◆ The task
From the data below, set down exactly the lines between the one holding "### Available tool" and the one holding "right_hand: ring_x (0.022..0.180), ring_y", inclusive, and no others.

[Start of Attachment]

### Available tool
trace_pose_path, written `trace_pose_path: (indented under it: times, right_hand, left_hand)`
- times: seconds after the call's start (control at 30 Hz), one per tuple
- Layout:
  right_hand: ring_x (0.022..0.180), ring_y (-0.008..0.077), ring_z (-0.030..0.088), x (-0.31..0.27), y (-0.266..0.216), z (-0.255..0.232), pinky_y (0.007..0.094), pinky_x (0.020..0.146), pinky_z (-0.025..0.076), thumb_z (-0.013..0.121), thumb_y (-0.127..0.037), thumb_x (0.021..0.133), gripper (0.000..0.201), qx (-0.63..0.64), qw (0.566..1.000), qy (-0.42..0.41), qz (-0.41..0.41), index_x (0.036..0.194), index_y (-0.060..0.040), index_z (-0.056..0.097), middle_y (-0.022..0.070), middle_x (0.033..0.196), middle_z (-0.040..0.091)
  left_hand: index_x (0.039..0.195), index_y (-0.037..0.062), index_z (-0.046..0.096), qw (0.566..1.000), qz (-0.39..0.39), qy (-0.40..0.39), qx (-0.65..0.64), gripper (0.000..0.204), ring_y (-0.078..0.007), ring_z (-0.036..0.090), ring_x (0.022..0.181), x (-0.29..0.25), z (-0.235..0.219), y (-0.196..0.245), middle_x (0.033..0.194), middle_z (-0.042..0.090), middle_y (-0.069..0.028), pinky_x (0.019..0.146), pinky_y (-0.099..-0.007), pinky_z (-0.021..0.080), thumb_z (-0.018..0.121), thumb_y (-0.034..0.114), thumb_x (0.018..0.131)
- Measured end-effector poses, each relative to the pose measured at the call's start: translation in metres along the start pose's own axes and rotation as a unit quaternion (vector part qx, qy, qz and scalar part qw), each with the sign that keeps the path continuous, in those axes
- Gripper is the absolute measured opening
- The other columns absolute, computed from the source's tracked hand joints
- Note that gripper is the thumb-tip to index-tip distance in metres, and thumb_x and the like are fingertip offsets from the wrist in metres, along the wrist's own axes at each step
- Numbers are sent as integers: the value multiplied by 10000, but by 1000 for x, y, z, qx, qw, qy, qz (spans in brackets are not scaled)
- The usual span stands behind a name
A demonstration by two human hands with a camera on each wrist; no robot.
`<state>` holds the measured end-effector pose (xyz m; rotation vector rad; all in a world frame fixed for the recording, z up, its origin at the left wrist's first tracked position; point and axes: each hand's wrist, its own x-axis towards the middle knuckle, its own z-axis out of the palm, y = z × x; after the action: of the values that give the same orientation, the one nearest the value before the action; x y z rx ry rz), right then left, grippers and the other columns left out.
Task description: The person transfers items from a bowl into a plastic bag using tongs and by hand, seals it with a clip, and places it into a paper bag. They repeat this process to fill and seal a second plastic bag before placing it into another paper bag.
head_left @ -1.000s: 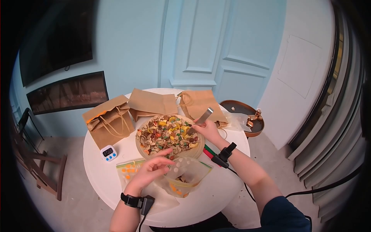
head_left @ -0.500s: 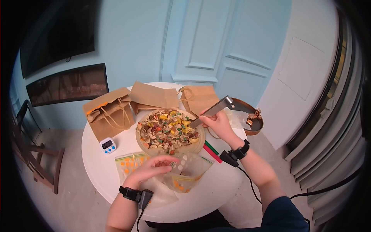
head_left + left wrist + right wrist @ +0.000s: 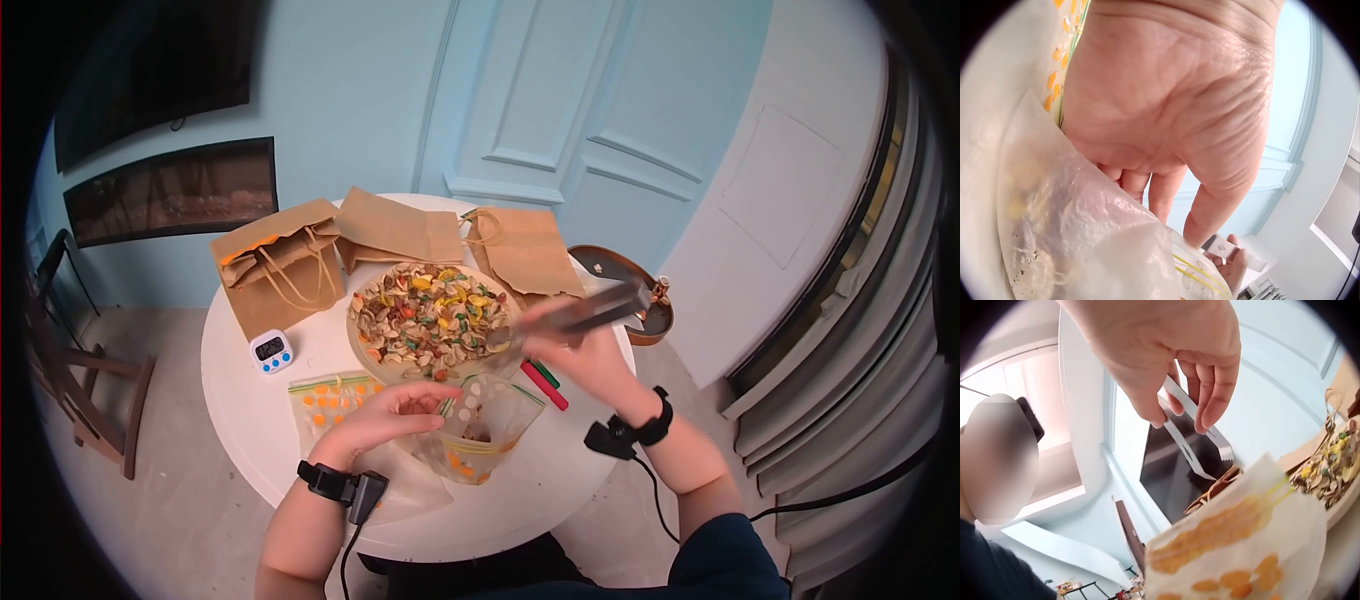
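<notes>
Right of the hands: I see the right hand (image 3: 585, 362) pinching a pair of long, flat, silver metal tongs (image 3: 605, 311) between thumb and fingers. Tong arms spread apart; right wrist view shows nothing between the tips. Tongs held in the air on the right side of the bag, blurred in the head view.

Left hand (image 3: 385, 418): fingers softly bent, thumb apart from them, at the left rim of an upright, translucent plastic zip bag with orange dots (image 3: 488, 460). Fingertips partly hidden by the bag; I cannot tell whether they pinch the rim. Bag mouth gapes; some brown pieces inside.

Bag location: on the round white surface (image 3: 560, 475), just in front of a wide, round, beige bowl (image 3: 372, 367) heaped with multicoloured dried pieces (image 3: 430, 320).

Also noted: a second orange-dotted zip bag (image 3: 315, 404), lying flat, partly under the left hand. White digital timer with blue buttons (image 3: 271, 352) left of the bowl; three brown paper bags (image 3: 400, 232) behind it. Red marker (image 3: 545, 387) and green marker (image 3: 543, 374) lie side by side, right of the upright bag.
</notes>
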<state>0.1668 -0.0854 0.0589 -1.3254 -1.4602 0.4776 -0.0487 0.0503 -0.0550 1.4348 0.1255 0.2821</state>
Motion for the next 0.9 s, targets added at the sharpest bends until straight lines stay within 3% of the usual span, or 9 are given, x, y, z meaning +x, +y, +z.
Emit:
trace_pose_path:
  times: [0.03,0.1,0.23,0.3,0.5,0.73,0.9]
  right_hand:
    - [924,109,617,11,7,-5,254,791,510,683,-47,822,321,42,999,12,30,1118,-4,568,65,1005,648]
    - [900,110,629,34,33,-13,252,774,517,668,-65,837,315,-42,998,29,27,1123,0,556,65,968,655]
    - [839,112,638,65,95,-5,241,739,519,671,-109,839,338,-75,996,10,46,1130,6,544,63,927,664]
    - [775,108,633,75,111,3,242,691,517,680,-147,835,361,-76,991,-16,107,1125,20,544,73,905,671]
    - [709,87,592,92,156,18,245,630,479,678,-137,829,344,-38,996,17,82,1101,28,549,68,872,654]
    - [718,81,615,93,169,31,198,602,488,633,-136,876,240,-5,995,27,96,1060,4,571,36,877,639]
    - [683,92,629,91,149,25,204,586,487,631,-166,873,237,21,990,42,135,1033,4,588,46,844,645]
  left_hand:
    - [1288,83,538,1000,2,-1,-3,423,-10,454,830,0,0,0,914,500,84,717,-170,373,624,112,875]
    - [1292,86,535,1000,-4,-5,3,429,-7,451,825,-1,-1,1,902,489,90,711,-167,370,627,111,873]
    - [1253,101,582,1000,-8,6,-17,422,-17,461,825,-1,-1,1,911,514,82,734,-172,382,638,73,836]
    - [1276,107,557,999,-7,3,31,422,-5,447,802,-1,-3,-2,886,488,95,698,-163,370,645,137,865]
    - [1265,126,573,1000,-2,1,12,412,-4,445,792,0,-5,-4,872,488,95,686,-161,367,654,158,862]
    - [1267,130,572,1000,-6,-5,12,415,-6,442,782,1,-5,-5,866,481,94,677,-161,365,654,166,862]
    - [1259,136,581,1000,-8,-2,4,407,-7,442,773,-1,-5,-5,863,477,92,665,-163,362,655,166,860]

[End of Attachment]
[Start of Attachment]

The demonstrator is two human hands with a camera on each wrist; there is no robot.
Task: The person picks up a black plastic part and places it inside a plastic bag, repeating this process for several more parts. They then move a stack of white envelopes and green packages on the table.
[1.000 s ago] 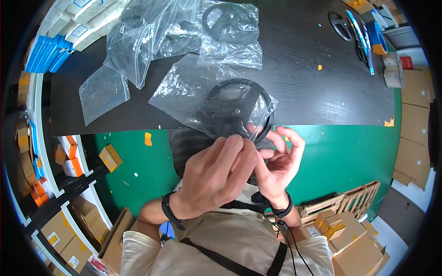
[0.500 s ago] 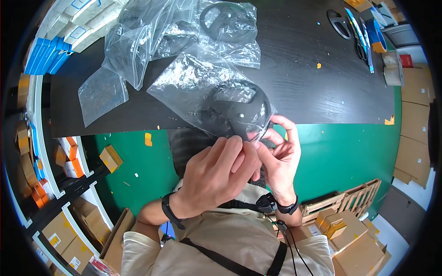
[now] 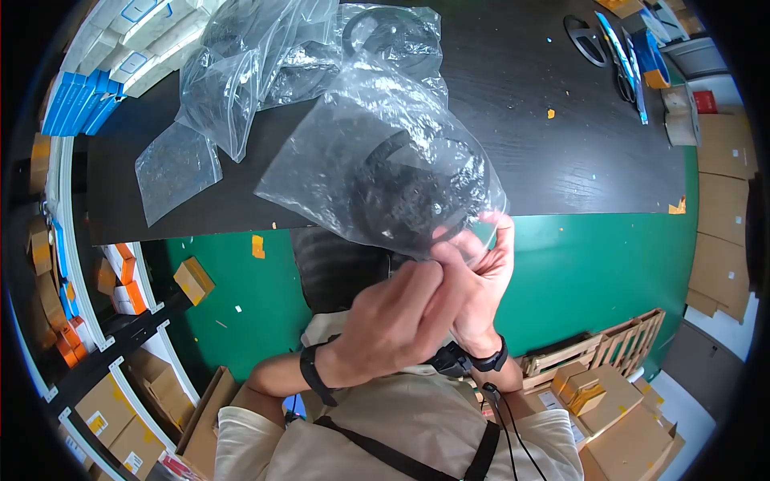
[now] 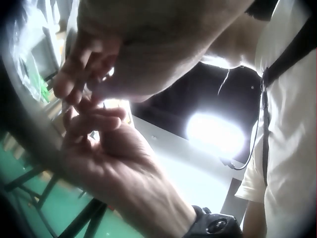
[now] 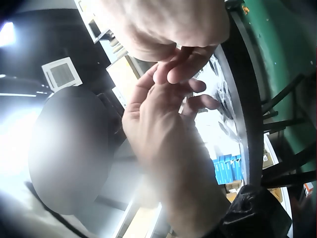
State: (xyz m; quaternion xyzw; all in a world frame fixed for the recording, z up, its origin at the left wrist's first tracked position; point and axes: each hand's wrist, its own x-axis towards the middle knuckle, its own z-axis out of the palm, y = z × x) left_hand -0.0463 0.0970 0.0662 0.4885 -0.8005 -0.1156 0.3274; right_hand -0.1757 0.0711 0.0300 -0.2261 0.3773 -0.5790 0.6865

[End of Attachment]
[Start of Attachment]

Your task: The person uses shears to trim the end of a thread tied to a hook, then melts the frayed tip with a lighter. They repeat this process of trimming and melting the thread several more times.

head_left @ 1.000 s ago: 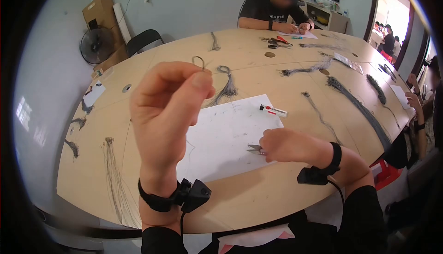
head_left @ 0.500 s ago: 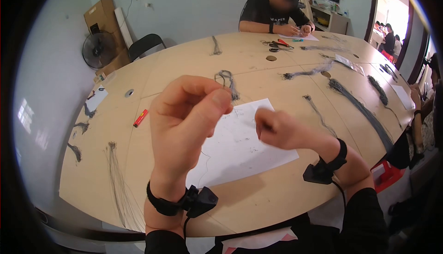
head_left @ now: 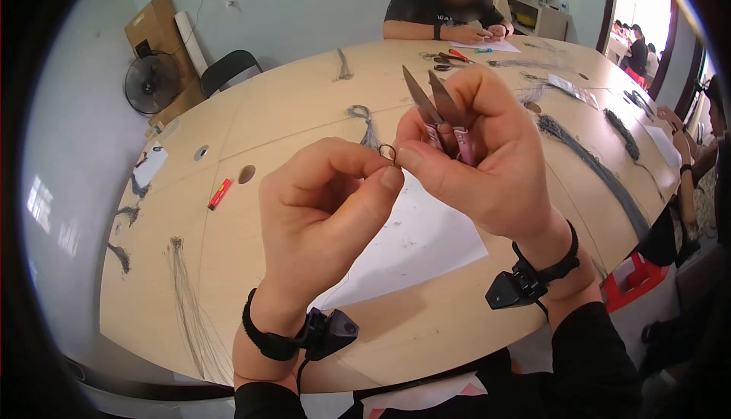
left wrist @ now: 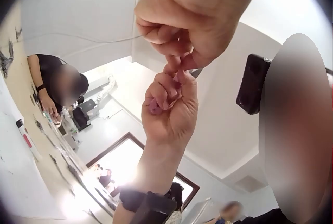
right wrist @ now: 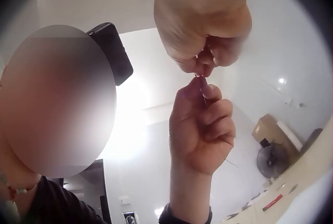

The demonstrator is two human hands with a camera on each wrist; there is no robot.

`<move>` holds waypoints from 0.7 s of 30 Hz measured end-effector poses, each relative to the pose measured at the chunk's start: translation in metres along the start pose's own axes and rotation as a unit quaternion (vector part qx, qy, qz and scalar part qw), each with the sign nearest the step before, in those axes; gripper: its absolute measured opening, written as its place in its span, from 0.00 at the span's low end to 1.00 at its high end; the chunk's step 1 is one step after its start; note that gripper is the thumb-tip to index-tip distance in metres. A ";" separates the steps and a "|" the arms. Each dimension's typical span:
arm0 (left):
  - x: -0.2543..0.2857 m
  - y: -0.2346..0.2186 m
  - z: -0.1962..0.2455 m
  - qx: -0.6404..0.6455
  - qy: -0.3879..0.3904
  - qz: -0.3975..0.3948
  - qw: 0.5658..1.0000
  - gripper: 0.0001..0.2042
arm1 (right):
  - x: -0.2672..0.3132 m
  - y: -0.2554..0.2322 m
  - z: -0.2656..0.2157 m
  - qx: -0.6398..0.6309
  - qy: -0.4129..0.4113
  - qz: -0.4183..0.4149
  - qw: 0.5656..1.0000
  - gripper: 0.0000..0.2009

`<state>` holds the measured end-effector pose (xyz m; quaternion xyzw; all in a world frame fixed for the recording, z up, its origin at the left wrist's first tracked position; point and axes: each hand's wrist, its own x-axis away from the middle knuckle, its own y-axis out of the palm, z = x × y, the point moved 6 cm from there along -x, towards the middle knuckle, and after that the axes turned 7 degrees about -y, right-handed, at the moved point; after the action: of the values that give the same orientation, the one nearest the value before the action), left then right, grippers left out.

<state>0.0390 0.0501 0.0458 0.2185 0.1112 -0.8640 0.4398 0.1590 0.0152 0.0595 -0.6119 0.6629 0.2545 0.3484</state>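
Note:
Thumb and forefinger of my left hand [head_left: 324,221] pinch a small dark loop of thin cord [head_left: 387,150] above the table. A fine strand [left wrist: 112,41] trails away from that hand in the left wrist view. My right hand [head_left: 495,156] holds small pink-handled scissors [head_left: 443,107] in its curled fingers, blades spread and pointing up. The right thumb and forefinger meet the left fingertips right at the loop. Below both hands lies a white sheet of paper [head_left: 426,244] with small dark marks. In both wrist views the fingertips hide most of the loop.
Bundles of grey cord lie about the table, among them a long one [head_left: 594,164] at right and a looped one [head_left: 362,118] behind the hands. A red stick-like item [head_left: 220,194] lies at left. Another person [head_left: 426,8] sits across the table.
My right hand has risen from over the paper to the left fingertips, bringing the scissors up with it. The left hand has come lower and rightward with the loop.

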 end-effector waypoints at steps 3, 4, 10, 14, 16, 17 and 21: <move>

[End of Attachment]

◆ Response
### Available tool
trace_pose_path, written `trace_pose_path: (indented under it: times, right_hand, left_hand)`
- times: seconds after the call's start (control at 30 Hz), one per tuple
- Layout:
  right_hand: ring_x (0.022..0.180), ring_y (-0.008..0.077), ring_z (-0.030..0.088), x (-0.31..0.27), y (-0.266..0.216), z (-0.255..0.232), pinky_y (0.007..0.094), pinky_x (0.020..0.146), pinky_z (-0.025..0.076), thumb_z (-0.013..0.121), thumb_y (-0.127..0.037), thumb_x (0.021..0.133), gripper (0.000..0.201), qx (-0.63..0.64), qw (0.566..1.000), qy (-0.42..0.41), qz (-0.41..0.41), index_x (0.036..0.194), index_y (-0.060..0.040), index_z (-0.056..0.097), middle_y (-0.022..0.070), middle_x (0.033..0.196), middle_z (-0.040..0.091)

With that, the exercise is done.